WHAT IS BEING ASKED: Take the data below and filter it for lines containing the word "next"; show each line found.

========================================

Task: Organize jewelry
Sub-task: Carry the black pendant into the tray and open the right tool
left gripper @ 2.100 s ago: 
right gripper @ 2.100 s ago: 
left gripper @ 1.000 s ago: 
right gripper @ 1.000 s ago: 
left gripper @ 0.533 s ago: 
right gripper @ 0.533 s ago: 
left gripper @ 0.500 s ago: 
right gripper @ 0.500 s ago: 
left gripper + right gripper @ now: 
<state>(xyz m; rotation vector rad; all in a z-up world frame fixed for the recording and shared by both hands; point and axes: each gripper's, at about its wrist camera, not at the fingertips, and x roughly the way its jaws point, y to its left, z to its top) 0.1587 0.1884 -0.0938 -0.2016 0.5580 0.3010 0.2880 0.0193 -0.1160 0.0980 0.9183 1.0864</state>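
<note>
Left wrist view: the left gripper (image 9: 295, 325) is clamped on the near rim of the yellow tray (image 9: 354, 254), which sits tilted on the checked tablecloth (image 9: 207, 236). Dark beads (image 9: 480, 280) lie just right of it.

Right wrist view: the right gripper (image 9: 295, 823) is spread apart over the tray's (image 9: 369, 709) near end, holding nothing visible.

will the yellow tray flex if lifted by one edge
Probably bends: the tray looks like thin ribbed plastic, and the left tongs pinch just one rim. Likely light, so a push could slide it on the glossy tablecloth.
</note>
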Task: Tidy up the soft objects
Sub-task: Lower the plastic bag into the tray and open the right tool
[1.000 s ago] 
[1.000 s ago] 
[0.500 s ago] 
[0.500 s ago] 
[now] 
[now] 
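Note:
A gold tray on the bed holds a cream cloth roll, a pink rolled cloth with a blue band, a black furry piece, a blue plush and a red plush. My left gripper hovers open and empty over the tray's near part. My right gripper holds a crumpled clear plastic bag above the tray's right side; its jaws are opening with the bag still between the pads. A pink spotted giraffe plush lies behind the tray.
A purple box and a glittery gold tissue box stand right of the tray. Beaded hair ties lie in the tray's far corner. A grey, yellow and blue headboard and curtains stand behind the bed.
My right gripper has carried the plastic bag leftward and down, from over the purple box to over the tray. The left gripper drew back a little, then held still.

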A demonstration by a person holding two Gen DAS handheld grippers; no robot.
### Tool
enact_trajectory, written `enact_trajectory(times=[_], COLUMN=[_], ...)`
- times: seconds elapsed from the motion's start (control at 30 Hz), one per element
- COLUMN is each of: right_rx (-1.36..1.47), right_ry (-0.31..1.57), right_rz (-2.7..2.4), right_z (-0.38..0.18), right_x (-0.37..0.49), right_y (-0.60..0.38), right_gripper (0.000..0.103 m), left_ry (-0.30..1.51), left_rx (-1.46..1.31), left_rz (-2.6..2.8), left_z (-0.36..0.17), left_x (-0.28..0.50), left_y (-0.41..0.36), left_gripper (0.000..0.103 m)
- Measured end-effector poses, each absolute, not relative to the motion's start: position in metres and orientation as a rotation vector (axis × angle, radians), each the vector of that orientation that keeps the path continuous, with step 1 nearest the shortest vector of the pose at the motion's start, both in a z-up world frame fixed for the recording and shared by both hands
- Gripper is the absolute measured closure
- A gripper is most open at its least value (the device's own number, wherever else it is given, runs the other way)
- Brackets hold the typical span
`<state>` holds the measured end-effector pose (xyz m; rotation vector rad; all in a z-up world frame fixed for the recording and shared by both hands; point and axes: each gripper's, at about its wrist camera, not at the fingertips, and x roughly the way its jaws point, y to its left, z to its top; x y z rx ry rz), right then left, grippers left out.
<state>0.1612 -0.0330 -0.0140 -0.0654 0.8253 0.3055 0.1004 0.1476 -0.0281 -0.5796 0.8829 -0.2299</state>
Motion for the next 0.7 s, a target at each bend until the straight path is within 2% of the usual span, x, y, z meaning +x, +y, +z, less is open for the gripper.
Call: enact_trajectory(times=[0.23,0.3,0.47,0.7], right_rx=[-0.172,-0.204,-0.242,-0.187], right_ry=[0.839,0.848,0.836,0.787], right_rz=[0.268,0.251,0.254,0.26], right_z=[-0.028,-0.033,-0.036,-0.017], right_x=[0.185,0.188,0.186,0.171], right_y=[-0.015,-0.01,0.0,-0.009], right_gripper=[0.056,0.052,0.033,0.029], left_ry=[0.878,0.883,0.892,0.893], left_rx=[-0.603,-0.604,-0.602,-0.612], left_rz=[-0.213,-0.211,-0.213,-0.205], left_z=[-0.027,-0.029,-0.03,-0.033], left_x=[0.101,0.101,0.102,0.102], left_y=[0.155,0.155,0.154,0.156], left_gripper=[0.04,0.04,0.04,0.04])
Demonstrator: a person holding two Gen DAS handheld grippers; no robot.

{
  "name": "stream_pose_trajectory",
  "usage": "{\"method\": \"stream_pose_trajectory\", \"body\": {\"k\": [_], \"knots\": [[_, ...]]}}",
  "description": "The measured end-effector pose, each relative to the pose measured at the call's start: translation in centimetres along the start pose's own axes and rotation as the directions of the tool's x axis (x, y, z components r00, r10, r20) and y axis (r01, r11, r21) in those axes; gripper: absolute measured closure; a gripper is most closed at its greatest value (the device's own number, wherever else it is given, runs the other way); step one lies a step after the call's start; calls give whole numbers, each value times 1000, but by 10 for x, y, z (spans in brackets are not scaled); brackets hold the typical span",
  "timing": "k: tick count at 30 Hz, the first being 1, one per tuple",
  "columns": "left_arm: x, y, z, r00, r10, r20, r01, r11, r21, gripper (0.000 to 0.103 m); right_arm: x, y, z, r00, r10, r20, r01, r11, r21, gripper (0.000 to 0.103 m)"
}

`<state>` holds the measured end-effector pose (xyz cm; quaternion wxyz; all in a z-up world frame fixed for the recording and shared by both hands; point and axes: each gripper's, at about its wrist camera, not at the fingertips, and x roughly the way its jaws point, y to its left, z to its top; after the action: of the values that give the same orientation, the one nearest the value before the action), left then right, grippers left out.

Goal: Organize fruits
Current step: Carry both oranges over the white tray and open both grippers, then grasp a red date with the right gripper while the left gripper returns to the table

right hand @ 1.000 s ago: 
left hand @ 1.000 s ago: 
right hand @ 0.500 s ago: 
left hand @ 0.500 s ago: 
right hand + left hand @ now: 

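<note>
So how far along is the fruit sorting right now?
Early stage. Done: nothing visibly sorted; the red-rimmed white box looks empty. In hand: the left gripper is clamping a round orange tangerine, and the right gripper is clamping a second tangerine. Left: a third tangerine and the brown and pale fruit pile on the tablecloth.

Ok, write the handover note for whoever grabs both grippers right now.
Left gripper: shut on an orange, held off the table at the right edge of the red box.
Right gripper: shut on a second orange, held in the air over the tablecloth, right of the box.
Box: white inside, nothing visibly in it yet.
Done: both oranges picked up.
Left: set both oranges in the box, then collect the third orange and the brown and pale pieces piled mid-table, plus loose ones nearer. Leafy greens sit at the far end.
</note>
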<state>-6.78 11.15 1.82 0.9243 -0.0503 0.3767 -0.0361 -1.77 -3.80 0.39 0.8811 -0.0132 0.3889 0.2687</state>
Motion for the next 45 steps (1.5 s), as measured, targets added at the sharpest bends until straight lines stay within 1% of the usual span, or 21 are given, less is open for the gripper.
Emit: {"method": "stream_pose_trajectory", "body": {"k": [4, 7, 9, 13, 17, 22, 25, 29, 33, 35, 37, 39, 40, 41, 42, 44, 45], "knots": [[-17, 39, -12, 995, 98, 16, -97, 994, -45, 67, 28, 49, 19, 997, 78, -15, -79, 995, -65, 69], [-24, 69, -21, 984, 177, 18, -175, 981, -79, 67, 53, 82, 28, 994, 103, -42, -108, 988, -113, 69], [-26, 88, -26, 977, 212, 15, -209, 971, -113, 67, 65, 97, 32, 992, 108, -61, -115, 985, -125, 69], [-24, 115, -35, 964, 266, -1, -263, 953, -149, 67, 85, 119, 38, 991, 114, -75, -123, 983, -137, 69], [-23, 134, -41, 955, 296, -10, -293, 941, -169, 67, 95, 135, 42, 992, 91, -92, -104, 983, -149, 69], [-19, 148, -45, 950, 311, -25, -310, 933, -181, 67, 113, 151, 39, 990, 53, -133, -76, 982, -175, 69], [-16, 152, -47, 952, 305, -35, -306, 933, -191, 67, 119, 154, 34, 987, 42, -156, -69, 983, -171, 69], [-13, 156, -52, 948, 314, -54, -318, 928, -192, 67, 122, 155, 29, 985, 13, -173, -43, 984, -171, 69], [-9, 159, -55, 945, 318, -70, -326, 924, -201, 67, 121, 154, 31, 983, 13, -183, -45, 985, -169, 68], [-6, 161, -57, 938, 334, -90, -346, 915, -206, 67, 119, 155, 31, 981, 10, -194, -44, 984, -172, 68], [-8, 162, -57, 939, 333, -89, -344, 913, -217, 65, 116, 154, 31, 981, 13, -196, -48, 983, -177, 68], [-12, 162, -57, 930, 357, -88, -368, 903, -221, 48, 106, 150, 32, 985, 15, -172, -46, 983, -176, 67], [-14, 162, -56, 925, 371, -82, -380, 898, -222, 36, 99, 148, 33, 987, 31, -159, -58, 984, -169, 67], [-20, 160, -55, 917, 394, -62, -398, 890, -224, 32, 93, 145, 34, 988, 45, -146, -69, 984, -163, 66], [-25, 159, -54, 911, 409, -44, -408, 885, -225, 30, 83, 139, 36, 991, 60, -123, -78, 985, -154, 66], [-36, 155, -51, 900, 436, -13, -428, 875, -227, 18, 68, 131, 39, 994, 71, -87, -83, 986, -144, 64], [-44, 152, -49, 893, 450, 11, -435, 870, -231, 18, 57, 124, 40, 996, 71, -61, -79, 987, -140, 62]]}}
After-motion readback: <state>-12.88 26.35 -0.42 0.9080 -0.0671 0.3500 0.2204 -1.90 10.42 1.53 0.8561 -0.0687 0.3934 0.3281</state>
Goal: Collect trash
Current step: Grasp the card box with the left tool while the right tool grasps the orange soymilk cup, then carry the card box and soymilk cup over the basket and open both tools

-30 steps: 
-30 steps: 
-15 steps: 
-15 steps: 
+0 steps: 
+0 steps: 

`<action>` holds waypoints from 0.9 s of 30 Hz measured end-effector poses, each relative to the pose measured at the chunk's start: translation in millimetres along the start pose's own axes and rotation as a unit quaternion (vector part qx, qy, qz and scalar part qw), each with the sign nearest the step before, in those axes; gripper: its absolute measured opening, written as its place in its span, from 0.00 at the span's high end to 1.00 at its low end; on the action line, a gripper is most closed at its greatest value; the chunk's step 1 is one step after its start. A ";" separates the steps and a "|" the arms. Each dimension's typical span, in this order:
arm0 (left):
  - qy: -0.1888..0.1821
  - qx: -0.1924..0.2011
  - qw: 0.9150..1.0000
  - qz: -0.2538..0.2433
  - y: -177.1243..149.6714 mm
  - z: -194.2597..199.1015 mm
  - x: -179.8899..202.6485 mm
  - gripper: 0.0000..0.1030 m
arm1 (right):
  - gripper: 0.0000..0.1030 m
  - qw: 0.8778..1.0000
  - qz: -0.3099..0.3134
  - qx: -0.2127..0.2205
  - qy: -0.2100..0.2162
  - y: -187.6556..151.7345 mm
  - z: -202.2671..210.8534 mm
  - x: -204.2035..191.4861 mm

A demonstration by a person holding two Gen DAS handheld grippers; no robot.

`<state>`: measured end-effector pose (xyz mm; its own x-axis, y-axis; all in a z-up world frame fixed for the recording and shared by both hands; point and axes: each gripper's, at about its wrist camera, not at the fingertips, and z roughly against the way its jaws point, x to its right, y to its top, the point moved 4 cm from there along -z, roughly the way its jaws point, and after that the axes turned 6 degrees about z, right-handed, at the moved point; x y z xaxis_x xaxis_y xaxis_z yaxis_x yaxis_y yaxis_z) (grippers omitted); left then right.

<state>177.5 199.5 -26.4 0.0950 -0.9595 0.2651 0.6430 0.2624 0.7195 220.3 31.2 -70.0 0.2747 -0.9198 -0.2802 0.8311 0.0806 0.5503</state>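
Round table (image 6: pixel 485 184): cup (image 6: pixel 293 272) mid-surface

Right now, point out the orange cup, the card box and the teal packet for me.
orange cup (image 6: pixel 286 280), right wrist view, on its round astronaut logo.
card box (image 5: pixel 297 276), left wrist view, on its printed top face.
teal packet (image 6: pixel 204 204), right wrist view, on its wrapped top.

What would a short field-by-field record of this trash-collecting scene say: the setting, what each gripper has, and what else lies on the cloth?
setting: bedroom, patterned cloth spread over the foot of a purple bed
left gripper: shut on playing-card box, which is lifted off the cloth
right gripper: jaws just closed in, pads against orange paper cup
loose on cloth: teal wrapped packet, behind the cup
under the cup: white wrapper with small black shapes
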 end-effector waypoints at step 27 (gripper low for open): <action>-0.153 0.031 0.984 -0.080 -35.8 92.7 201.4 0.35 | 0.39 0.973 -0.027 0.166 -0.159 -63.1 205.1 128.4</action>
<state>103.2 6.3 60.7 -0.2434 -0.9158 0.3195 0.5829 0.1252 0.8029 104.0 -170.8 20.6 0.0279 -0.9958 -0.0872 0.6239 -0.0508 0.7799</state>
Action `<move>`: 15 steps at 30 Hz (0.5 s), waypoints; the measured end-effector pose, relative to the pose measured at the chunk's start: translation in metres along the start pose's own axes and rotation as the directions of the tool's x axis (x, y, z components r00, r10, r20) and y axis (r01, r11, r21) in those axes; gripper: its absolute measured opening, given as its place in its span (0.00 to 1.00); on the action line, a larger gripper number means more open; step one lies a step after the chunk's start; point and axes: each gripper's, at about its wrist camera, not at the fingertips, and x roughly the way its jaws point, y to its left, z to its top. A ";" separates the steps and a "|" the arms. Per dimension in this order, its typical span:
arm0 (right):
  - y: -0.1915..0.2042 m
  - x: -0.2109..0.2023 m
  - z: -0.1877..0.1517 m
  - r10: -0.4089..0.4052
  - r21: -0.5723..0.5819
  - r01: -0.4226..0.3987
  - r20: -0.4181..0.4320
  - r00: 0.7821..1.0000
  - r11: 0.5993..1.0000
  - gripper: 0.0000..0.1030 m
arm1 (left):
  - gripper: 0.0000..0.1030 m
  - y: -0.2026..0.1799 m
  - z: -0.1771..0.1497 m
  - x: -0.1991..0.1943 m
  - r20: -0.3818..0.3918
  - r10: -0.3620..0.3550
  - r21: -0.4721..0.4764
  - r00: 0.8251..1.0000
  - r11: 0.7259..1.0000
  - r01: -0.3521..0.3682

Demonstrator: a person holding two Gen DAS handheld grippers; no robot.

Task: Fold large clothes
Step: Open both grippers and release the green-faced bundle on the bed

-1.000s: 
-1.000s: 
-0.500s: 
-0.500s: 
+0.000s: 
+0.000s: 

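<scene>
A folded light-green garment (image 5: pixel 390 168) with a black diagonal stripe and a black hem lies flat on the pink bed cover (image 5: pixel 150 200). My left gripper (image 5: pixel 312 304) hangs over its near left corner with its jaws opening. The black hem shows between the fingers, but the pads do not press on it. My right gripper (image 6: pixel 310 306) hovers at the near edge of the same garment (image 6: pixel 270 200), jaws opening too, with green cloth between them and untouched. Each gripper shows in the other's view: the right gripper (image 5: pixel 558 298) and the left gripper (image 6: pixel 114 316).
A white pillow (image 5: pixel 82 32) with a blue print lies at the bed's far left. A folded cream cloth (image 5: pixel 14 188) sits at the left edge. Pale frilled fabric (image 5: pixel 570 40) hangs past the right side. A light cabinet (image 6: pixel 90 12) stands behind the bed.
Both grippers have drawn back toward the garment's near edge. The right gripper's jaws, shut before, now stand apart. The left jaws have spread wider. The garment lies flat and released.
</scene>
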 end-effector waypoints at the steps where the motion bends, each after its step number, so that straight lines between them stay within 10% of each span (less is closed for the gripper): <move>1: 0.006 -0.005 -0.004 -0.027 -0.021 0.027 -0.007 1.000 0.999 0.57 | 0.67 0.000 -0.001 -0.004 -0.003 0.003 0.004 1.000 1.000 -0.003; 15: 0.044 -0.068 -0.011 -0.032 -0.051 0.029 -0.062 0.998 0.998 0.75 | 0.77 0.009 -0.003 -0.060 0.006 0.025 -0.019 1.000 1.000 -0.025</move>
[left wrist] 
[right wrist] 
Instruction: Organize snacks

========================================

EXPECTED ANSWER:
Motion for the next 0.7 s, a target at each bend until the straight path is within 2% of the usual span, x, y, z meaning +x, +y, +z, less is open for the gripper.
Motion for the next 45 steps (1.5 s), as measured, targets added at the sharpest bends until straight lines stay within 1% of the usual span, or 21 are given, less is open for the gripper.

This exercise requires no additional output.